Quarto comandamento” Noir Repubblica euro 7,90
[in: 21/07/2009 – out: 02/04/2010]
Ultima
lettura della serie Noir di Repubblica. Finita e senza troppi rimpianti (anche
questo è tutto fuorché un nero, anzi è proprio un giallaccio tra l’altro
pubblicato in prima istanza proprio nei Gialli Mondadori e sotto pseudonimo).
Un libro decente, che si lascia leggere, soprattutto con quella ambientazione
di rimembranze riminesi. L’Hotel Excelsior, il Grand Hotel, le spiagge
felliniane, Riccione e Gabicce a Mare. Manca solo il caffè Pascucci e il Mucho
Macho e siamo al completo. Si sente che è un libro un po’ buttato giù “in
fretta” quasi fosse più una prova per qualche sceneggiatura televisiva che per
un riflessivo romanzo. Ma nella sua esilità, si legge comunque piacevolmente.

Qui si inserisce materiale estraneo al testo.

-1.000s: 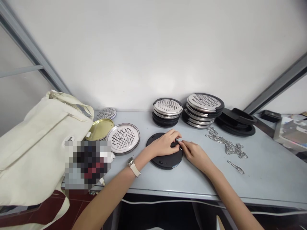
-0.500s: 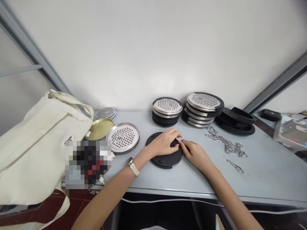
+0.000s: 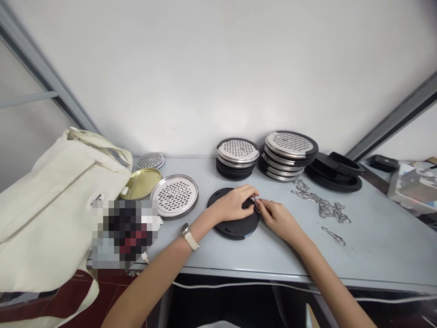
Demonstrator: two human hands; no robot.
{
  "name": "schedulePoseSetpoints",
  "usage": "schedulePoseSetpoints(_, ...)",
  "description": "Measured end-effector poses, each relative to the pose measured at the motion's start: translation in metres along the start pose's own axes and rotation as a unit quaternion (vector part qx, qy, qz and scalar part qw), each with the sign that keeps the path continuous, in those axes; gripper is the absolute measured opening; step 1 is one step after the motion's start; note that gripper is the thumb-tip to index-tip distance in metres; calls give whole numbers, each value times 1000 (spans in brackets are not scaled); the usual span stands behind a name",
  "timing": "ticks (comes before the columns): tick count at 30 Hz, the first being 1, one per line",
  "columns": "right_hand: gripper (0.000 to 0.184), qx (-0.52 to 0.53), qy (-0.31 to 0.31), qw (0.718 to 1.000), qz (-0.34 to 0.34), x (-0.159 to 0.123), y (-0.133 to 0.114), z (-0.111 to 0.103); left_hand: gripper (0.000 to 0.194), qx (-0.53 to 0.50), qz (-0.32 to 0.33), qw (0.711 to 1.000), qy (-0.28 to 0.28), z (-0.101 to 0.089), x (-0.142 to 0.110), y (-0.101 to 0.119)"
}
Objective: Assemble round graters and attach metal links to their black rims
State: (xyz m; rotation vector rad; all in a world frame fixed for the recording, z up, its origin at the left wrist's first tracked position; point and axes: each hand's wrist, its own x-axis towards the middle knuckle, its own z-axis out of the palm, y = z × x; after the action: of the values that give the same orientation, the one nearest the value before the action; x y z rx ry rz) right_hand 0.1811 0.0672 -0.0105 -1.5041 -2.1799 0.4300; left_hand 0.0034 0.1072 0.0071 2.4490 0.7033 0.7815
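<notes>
A round black disc (image 3: pixel 239 230), seemingly plastic or rubber, lies flat on the table in front of me. My left hand (image 3: pixel 234 205) lies across its top, thumb and fingers curled over the right-hand rim. At that rim a small silver snap hook (image 3: pixel 257 208) shows partly between my fingertips. The thumb and forefinger of my right hand (image 3: pixel 278 219) pinch it from the right. Fingers hide how the hook meets the disc. A single loose snap hook (image 3: pixel 334 236) lies to the right, in front of a pile of similar hooks (image 3: pixel 326 209).
Behind the disc stand two stacks of round graters with black rims, a smaller stack (image 3: pixel 238 157) and a larger stack (image 3: pixel 290 152). Black rings (image 3: pixel 336 177) lie farther right. To the left are a grater plate (image 3: pixel 174 196), a gold lid (image 3: pixel 141 183) and a cream bag (image 3: pixel 51 205).
Both hands stay at the disc's right rim with barely any motion. The silver hook between the fingertips has turned slightly. The view has shifted a little.
</notes>
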Motion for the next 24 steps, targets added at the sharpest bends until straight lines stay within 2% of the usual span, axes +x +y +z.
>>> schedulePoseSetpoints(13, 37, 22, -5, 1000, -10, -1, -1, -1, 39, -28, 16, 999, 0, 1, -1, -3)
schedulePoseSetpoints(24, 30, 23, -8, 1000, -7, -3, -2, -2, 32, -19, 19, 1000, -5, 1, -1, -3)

L’indagine del bravo ispettore Marco Colonna, orfano di padre ignoto, che per
la sua specializzazione presso l’FBI come esperto in serial killer viene
catapultato nella natia Rimini che aveva lasciato a pochi mesi, fuggendo a
Milano con la madre. Indaga sulla morte della facoltosa Federica, e subito
scopre le tracce di un possibile serial killer. Contro le pressioni del pur
ottimo vicequestore Prosperi si butta a capofitto alla ricerca di questo strano
assassino, che non violenta le vittime (tutte donne), che brucia bastoncini di
incenso e che mentre le tortura ascolta il cd Silence dei Flying Objects
(inventata ma molto reale). Coinvolgendo il personale della stazione di polizia
di Rimini (soprattutto la bella Anna, come tutte le riminesi doc). Alla ricerca
del mostro si sovrappone ben presto anche quella del padre che lo ha
abbandonato. Ma il giallo, ben presto si risolve, e la tensione al bene dei
buoni rimane (non come il di poco successivo commissario Scialoja di Romanzo
Criminale). Come rimane la descrizione di questa Rimini fuori stagione, dove ti
allontani un po’ dal lungomare e trovi il mondo arcaico della provincia
italiana. Di Piazza Cavour con i suoi bar, ma anche delle colonie estive di
eredità mussoliniana. Ripeto, si lascia leggere, tanto che l’ho divorato in un
paio di giorni, ma che non lascia molto su cui pensare. Una sola notazione
marginale, a pagina 138, non avrei messo (o avrei annotato) la storiella che
racconta un ispettore per mettere in ridicolo il questore, che è ripresa tale e
quale dal monologo di quindici anni prima di Troisi intitolato “Il pazzo”,
quando il grande comico spiega perché ha sodomizzato padre, madre e figlia,
sotto la spinta dell’ossessivo padre che lo spingeva a farsi una famiglia!
“Alberghi, stazioni, aeroporti … luoghi di passaggio, insomma: fosse
dipeso da lui, vi avrebbe consumata tutta la vita in un’interrotta sospensione
del tempo” (17)
Tutto in pensiero alla
chiusura dei lavori aperti ed al pensiero dei viaggi da chiudere.